#### [PROBLEM TO WORK ON]
Once you have read the listing below, write all of it out again exactly.

#### [PROVIDED RECORDS]

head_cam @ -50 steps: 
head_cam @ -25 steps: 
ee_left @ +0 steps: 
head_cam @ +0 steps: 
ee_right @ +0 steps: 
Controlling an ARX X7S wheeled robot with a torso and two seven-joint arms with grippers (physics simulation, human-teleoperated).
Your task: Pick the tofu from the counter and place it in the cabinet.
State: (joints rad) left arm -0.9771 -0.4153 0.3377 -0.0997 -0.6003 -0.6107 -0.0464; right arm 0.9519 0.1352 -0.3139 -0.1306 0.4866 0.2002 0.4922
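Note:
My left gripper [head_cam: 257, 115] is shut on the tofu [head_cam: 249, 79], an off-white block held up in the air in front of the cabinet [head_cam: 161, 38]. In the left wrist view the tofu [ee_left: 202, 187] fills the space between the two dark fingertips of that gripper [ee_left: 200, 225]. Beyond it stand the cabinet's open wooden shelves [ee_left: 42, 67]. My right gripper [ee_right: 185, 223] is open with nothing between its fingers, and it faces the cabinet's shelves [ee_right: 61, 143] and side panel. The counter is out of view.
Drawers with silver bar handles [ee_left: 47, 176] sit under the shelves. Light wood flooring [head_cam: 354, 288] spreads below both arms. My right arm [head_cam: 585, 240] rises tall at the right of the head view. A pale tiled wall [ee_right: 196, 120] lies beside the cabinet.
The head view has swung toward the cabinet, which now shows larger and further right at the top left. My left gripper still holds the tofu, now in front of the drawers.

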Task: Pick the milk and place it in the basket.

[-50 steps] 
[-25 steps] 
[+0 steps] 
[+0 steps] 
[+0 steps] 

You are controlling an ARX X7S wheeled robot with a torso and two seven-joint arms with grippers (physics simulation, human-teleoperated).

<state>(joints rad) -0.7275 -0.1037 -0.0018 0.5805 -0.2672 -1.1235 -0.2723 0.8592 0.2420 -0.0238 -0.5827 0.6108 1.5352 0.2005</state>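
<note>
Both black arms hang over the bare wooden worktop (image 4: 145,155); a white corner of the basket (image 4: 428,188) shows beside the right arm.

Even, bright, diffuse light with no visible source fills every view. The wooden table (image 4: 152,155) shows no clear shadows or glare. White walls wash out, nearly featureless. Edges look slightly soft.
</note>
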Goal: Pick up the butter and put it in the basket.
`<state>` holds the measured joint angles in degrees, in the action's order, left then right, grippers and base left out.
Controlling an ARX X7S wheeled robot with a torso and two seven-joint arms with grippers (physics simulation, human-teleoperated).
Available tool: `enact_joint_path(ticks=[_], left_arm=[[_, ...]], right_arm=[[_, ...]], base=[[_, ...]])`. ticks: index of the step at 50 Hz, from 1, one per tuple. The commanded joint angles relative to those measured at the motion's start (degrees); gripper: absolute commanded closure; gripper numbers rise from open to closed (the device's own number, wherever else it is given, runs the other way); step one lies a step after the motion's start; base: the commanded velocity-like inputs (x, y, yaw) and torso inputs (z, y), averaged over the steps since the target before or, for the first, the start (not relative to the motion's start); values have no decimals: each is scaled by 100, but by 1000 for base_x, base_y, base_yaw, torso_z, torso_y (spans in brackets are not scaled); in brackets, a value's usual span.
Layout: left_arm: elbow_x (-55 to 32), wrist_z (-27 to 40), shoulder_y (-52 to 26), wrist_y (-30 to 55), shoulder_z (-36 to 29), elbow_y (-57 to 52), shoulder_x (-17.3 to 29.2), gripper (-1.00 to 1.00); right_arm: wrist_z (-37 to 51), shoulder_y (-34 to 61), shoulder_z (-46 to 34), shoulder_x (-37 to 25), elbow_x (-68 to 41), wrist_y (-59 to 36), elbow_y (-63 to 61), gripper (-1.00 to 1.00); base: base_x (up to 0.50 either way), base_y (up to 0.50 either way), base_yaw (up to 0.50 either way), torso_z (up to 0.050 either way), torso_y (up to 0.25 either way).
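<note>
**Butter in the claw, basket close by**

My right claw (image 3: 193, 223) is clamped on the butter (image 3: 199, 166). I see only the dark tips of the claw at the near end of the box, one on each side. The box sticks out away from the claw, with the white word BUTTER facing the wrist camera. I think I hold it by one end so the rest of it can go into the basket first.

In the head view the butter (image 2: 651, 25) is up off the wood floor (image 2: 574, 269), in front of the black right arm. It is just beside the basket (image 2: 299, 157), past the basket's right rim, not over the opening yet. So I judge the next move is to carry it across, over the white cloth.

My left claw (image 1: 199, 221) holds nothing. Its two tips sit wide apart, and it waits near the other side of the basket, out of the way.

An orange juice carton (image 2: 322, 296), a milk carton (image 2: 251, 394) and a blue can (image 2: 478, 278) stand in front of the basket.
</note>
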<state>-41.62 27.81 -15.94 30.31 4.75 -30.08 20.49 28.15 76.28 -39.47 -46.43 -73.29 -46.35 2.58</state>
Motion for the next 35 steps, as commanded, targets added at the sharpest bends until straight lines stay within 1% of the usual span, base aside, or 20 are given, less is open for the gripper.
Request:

#### [RESULT]
head_cam @ -50 steps: 
head_cam @ -25 steps: 
ee_left @ +0 steps: 
head_cam @ +0 steps: 
ee_right @ +0 steps: 
Controlling an ARX X7S wheeled robot with a torso and two seven-joint arms with grippers (physics simulation, human-teleoperated).
Your task: Pick the tofu from the counter and place it in the cabinet.
State: (joints rad) left arm -0.9771 -0.4153 0.3377 -0.0997 -0.6003 -0.6107 -0.0464; right arm 0.9519 0.1352 -0.3139 -0.1306 0.4866 0.2002 0.4922
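Note:
My left gripper [head_cam: 257, 115] is shut on the tofu [head_cam: 249, 79], an off-white block held up in the air in front of the cabinet [head_cam: 161, 38]. In the left wrist view the tofu [ee_left: 202, 187] fills the space between the two dark fingertips of that gripper [ee_left: 200, 225]. Beyond it stand the cabinet's open wooden shelves [ee_left: 42, 67]. My right gripper [ee_right: 185, 223] is open with nothing between its fingers, and it faces the cabinet's shelves [ee_right: 61, 143] and side panel. The counter is out of view.
Drawers with silver bar handles [ee_left: 47, 176] sit under the shelves. Light wood flooring [head_cam: 354, 288] spreads below both arms. My right arm [head_cam: 585, 240] rises tall at the right of the head view. A pale tiled wall [ee_right: 196, 120] lies beside the cabinet.
The head view has swung toward the cabinet, which now shows larger and further right at the top left. My left gripper still holds the tofu, now in front of the drawers.
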
Task: Pick the milk and place it in the basket.

[-50 steps] 
[-25 steps] 
[+0 steps] 
[+0 steps] 
[+0 steps] 

You are controlling an ARX X7S wheeled robot with a torso and two seven-joint arms with grippers (physics simulation, human-teleoperated).

<state>(joints rad) -0.7275 -0.1037 -0.0018 0.5805 -0.2672 -1.1235 -0.2723 0.8592 0.2420 -0.0238 -0.5827 0.6108 1.5352 0.2005</state>
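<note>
Both black arms hang over the bare wooden worktop (image 4: 145,155); a white corner of the basket (image 4: 428,188) shows beside the right arm.

Even, bright, diffuse light with no visible source fills every view. The wooden table (image 4: 152,155) shows no clear shadows or glare. White walls wash out, nearly featureless. Edges look slightly soft.
</note>
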Goal: Pick up the butter and put it in the basket.
`<state>` holds the measured joint angles in degrees, in the action's order, left then right, grippers and base left out.
Controlling an ARX X7S wheeled robot with a torso and two seven-joint arms with grippers (physics simulation, human-teleoperated).
Available tool: `enact_joint_path(ticks=[_], left_arm=[[_, ...]], right_arm=[[_, ...]], base=[[_, ...]])`. ticks: index of the step at 50 Hz, from 1, one per tuple. The commanded joint angles relative to those measured at the motion's start (degrees); gripper: absolute commanded closure; gripper numbers rise from open to closed (the device's own number, wherever else it is given, runs the other way); step one lies a step after the motion's start; base: the commanded velocity-like inputs (x, y, yaw) and torso inputs (z, y), averaged over the steps since the target before or, for the first, the start (not relative to the motion's start); values have no decimals: each is scaled by 100, but by 1000 for base_x, base_y, base_yaw, torso_z, torso_y (spans in brackets are not scaled); in brackets, a value's usual span.
Layout: left_arm: elbow_x (-55 to 32), wrist_z (-27 to 40), shoulder_y (-52 to 26), wrist_y (-30 to 55), shoulder_z (-36 to 29), elbow_y (-57 to 52), shoulder_x (-17.3 to 29.2), gripper (-1.00 to 1.00); right_arm: wrist_z (-37 to 51), shoulder_y (-34 to 61), shoulder_z (-46 to 34), shoulder_x (-37 to 25), elbow_x (-68 to 41), wrist_y (-59 to 36), elbow_y (-63 to 61), gripper (-1.00 to 1.00); base: base_x (up to 0.50 either way), base_y (up to 0.50 either way), base_yaw (up to 0.50 either way), torso_z (up to 0.050 either way), torso_y (up to 0.25 either way).
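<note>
**Butter in the claw, basket close by**

My right claw (image 3: 193, 223) is clamped on the butter (image 3: 199, 166). I see only the dark tips of the claw at the near end of the box, one on each side. The box sticks out away from the claw, with the white word BUTTER facing the wrist camera. I think I hold it by one end so the rest of it can go into the basket first.

In the head view the butter (image 2: 651, 25) is up off the wood floor (image 2: 574, 269), in front of the black right arm. It is just beside the basket (image 2: 299, 157), past the basket's right rim, not over the opening yet. So I judge the next move is to carry it across, over the white cloth.

My left claw (image 1: 199, 221) holds nothing. Its two tips sit wide apart, and it waits near the other side of the basket, out of the way.

An orange juice carton (image 2: 322, 296), a milk carton (image 2: 251, 394) and a blue can (image 2: 478, 278) stand in front of the basket.
</note>
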<state>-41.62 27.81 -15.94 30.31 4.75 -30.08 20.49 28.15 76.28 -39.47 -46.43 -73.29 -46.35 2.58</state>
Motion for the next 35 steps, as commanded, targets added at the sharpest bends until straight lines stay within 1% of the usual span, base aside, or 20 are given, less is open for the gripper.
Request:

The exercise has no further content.